The Beetle Convertible is best sampled in its cheaper guises – namely the 1.2 petrol engine, on smaller wheels. In this form, you get the sweet-revving engine, a slick six-speed manual gearbox and a package that feels keen enough, yet is also reasonably comfortable. The 1.4 petrol (all the engines are turbocharged) is the best to drive of the bunch, since it is refined and yet delivers usefully better performance than the slightly weedy 1.2. However, it is quite a bit more expensive than the 1.2, and the Beetle Convertible doesn’t encourage rambunctious driving anyway, so we’d stick with the lower priced and slower, but in its own way just as enjoyable, 1.2.
The 2.0-litre diesel is offered in 108 or 148bhp outputs and might be tempting for its potential economy and mid-range grunt, but it’s noisy and expensive, and gets a five-speed manual gearbox as standard, so it’s best avoided. A dual-clutch automatic is offered on all but the manual-only 1.4 petrol engine, but the 2.0 TDI 150 gets a six-speed auto where the 1.2 TSI and 2.0 TDI 110 get seven-speeders.
Seek out some enticing corners in the Beetle, and you’ll enjoy the progressive and well-weighted steering, but otherwise this is no handling spectacular. In fact it’s more of a noncommittal shrug in that area. There’s enough cohesion in the steering, pedal responses and build of power to make it easy to drive smoothly, but it always feels like quite a heavy car, with a tendency to wash wide in hard cornering and with not much feedback through the steering.
When it comes to ride, stick to smaller alloys and you get a soft-edged, if lumpy, ride comfort. Avoid any wheels bigger than 17in and, whatever you do, don’t add sports suspension (an option only on R Design trim), since it makes the Beetle crashingly uncomfortable over poor urban roads and doesn’t improve the handling. Regardless of which model you opt for, you’ll still feel the body flexing and shuddering due to a shortage of rigidity, particularly when dealing with mid-corner bumps. Certainly, a Mini Convertible has better damper pliancy and is way more fun to drive in general.
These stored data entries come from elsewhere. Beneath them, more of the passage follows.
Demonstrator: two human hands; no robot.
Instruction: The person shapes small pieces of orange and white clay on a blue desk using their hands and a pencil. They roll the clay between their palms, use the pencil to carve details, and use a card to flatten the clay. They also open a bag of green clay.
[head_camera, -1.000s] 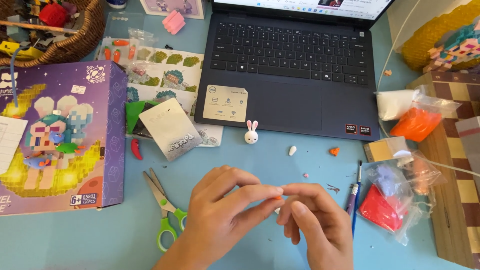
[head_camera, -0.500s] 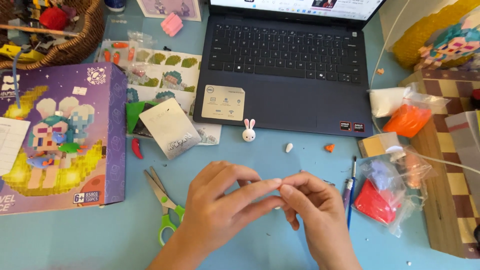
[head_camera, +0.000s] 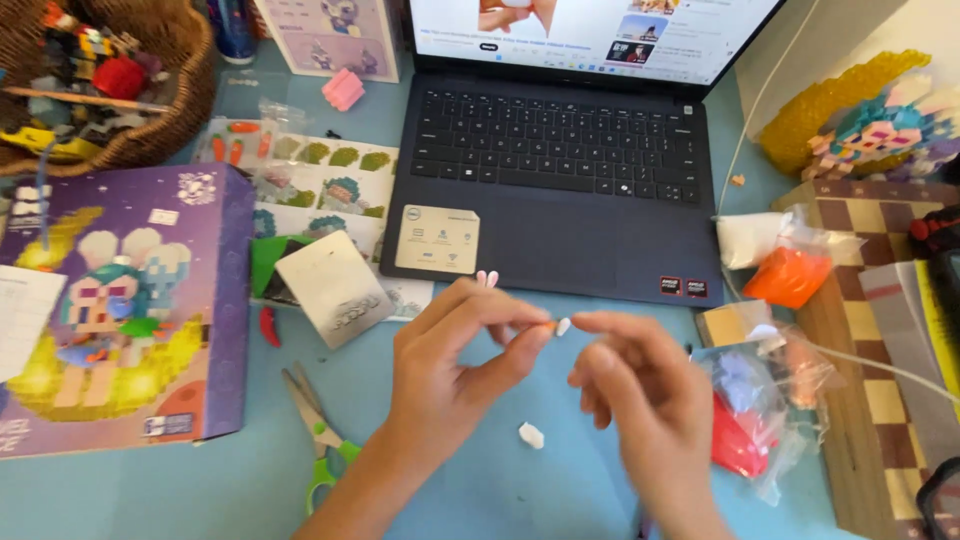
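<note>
Two hands meet above the blue worktop (head_camera: 120, 500), in front of the open laptop (head_camera: 560, 210). The left hand (head_camera: 450, 370) pinches a tiny orange piece (head_camera: 547, 324) between thumb and forefinger, its other fingers curled under; the grip is narrow and closed on the piece. The right hand (head_camera: 640, 400) brings a small white piece (head_camera: 563, 326) up against it at the tip of its forefinger, though motion blur hides exactly how that piece is held and whether this hand is truly closed on it. Both pieces sit at the gap between the two fingertips, raised clear of the worktop, apparently so that they can be seen and aligned at close range.

The white piece looks slightly elongated, its long axis tilted from lower left to upper right and directed toward the orange piece; at this size, finer orientation cannot be told. The two pieces appear touching or just apart.

Another white piece (head_camera: 530, 435) lies loose on the worktop below the hands. Green-handled scissors (head_camera: 318, 440) lie to the left, beside a purple building-block box (head_camera: 120, 310). Clear bags of red and orange parts (head_camera: 750, 430) rest to the right, near at hand. Two pink ears of a small figure (head_camera: 487, 278) show just behind the left hand.
</note>
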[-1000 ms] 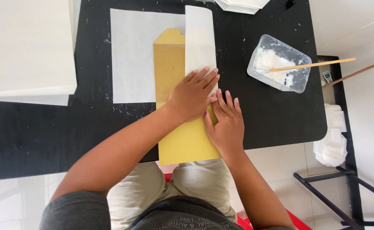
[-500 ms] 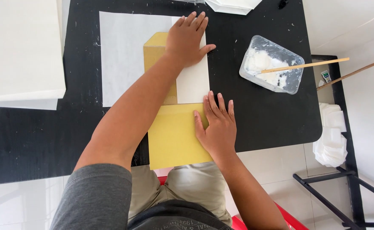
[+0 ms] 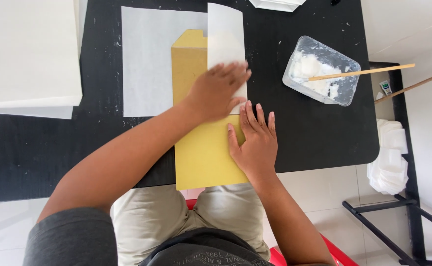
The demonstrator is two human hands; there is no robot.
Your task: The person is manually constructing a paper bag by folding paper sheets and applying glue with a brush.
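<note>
A long yellow-brown paper envelope (image 3: 201,148) is laid on the black table (image 3: 299,138), its near end hanging over the table edge. A folded white paper strip (image 3: 225,44) is laid along its right side. The left hand (image 3: 216,91) is pressed flat on the strip, grip open, nothing held. The right hand (image 3: 254,143) is pressed flat on the envelope's right edge, fingers spread, nothing grasped. A clear plastic tub of white paste (image 3: 319,71) with a wooden stick (image 3: 364,72) is seen to the right.
</note>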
Refinement is reasonably good with petrol engines fitted, but the diesel sends lots of vibrations through the pedals and sounds gruff much of the time. There’s always a bit of wind noise over the windscreen and around the roof join, but with the roof up it’s easy to have a conversation with your passenger even at motorway speeds. The wind deflector is a chunky plastic unfold-it-and-fit-it-yourself job that takes out the rear passenger space. Even so, it does reduce buffeting considerably when you’re on the move, and few buyers will routinely carry people in the back, so it’s worth having.